What the task requires.
Among the entries that follow, locate the line with "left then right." and the line with "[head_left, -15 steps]". Output those lines and all lines in between, exactly, minus the pictures.

[Collection entries]
Segment Open

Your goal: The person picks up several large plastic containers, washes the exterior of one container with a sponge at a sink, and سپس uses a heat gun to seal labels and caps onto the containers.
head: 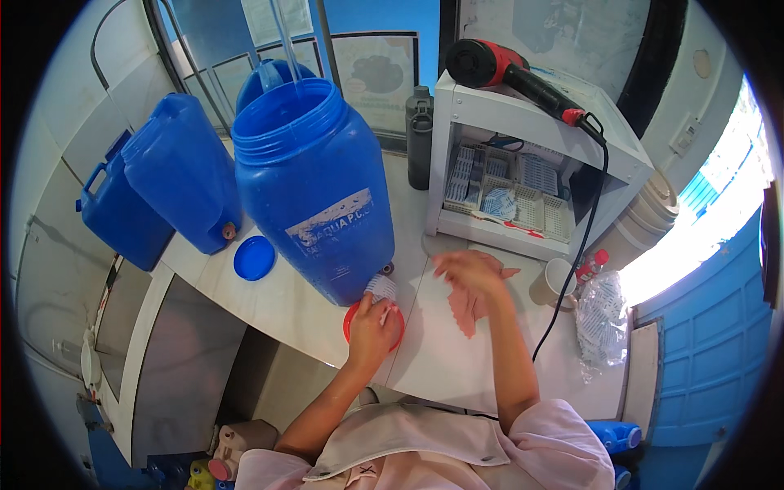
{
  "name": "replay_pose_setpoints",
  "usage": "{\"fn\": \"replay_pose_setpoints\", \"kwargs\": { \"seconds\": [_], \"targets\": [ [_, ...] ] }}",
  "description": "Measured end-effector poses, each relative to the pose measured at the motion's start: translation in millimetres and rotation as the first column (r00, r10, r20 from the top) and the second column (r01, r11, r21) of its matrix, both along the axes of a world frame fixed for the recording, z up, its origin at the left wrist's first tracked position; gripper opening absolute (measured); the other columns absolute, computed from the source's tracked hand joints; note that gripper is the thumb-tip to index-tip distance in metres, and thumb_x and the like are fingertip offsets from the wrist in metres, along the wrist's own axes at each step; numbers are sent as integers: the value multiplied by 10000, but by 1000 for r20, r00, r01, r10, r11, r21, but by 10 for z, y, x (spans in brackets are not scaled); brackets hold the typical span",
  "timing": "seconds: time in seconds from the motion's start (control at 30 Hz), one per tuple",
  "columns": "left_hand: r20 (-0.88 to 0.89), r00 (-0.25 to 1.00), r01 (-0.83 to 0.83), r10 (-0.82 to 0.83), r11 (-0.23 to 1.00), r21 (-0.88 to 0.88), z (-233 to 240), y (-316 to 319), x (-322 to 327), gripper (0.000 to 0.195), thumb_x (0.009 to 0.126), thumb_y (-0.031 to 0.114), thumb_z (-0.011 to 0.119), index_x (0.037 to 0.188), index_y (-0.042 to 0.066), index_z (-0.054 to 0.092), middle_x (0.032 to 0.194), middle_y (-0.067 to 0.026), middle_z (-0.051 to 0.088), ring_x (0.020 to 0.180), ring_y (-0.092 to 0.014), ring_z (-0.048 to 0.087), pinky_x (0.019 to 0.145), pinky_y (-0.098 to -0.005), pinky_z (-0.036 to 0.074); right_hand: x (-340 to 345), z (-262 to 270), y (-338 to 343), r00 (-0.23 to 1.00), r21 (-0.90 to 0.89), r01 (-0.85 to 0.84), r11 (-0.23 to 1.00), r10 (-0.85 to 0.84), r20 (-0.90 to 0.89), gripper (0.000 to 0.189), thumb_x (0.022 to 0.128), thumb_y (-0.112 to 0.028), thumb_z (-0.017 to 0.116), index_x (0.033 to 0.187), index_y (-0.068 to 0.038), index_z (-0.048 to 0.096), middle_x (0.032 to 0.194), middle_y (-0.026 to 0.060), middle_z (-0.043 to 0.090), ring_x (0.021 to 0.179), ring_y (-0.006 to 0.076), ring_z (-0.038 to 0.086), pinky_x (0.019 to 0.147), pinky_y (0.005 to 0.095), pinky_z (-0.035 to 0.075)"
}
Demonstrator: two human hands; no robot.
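My left hand [372, 331] pinches a white printed slip [381, 286] just in front of a large blue plastic jug [315, 196]. The slip looks like a seal or label; its far end reaches the jug's lower front, beside a small dark spout [387, 268]. Under that hand is a round red cap [349, 324], partly covered by my fingers. My right hand [468, 269], slightly blurred, hovers with spread fingers over a crumpled pink cloth [467, 309]. Upright and uncapped, the jug has a clear tube [283, 40] running down into its mouth.
At the left stand more blue jugs [184, 171], near a blue cap [254, 258]. A white shelf [502, 223] holds baskets of printed slips, with a heat gun [490, 64] on top. Its black cord [579, 257] hangs past a mug [551, 282] and a plastic bag of slips [602, 318].
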State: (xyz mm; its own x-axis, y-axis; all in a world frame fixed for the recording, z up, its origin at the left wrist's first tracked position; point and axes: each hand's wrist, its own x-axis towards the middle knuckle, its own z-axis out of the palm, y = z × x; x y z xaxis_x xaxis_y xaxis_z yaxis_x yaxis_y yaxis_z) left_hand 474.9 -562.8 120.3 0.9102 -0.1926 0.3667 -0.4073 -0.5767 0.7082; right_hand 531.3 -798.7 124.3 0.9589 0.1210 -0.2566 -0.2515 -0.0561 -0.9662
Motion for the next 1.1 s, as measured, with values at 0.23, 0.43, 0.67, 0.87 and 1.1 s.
{"fn": "replay_pose_setpoints", "kwargs": {
  "seconds": [0.23,0.43,0.67,0.87,1.1],
  "targets": [
    [79,997,-48,26,958,284,-13,-307,221,243,799,55,542,1006,-71,538,1152,-295,442,900,-410,555,765,-407,483,1278,34,-1227,660,-553,734,394,-222,718,211,783,-173,544,895,-33,655,894,132,635,832,330,587,733,395,466],
    [35,999,-51,39,862,504,51,-384,351,237,734,25,558,955,-64,553,1091,-246,478,870,-359,572,759,-391,481,1989,133,-1428,914,-929,369,31,-196,356,321,784,-220,520,1085,-135,593,1199,113,519,1129,294,467,876,438,414],
    [116,993,-72,-25,650,756,49,-469,533,143,655,46,598,792,9,592,816,-129,571,778,-246,599,657,-313,494,2231,-9,-1515,952,-972,232,22,-212,222,418,805,-273,506,1202,-142,503,1261,94,477,1203,297,409,913,500,369],
    [138,990,-127,34,647,752,-69,-476,548,87,681,49,579,761,17,567,764,-118,579,717,-231,616,580,-312,514,2149,114,-1352,942,-952,305,23,-153,298,448,789,-346,531,1191,-150,515,1262,103,479,1168,306,449,893,499,392],
    [162,982,-49,-100,692,720,-245,-503,530,90,695,28,563,770,10,516,754,-117,563,666,-230,633,510,-274,525,2039,6,-1827,636,-614,771,167,-184,749,276,822,-264,544,972,-55,643,953,109,646,901,299,607,798,362,464]
  ]
}}
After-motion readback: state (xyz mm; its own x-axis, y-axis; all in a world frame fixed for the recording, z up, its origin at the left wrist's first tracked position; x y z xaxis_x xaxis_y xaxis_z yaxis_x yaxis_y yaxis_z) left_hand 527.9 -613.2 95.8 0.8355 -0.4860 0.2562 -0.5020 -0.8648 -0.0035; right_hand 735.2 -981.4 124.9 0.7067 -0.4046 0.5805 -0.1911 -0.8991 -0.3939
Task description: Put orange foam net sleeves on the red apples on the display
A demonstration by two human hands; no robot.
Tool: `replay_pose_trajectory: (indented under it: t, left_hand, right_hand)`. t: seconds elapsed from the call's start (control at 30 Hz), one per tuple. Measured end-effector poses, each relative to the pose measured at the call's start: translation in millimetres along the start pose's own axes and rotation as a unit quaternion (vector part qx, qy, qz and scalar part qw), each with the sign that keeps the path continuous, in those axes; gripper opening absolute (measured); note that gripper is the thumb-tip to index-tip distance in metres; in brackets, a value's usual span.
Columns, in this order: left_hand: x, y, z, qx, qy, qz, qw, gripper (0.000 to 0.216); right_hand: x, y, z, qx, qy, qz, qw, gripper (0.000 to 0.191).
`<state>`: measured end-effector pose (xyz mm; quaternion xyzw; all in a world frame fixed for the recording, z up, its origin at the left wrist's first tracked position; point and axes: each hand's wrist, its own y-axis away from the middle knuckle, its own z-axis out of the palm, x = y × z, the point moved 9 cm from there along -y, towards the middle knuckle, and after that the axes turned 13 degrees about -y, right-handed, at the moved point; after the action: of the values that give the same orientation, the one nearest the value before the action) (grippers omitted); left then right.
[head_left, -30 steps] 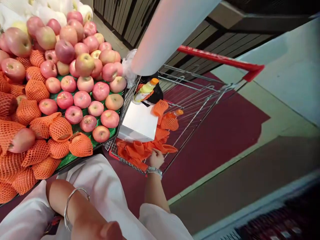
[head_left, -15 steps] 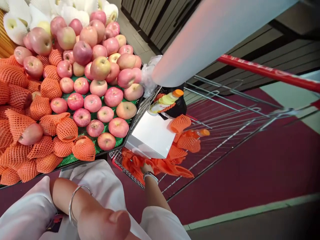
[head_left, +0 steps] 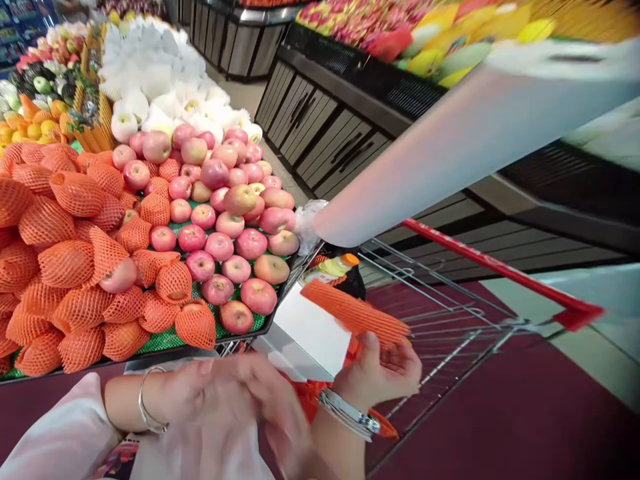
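Observation:
My right hand [head_left: 383,373], with bracelets at its wrist, pinches an orange foam fruit net [head_left: 357,312] between thumb and fingers. The net is a flattened, ribbed sleeve held over a white box [head_left: 315,330] in the shopping cart. In front of my body is my left hand [head_left: 245,393], blurred, its fingers stretched out and nothing seen in them. A silver bangle circles that wrist. Bare pink apples [head_left: 236,317] lie on the green mat of the stand, beside apples in orange foam nets [head_left: 195,323].
The shopping cart [head_left: 450,263] with a red handle stands at the right and holds a bottle with an orange cap [head_left: 345,261]. A large roll of plastic bags [head_left: 415,160] juts across above it. White-netted fruit [head_left: 160,110] lies behind the apples.
My right hand has risen from the orange nets in the cart with one net in it. The left hand's fingers have swung into view. My view has tilted up, showing more stands.

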<state>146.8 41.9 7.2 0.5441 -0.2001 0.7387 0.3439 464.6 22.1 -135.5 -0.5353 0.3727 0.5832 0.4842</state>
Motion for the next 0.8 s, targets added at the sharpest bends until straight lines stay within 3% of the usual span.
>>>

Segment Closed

Solution below.
`<state>`: measured end-effector pose (xyz mm; quaternion xyzw; all in a world frame fixed for the recording, z up, its origin at the left wrist's first tracked position; point and axes: each hand's wrist, its own y-axis away from the middle knuckle, its own z-axis out of the palm, x = y × z, the point moved 9 cm from there along -y, towards the middle knuckle, and after that the axes turned 13 degrees about -y, right-handed, at the moved point; after the action: of the values that give the same orientation, the one nearest the value before the action) (grippers omitted); left then right.
[head_left, -30 steps] 
[head_left, -15 steps] 

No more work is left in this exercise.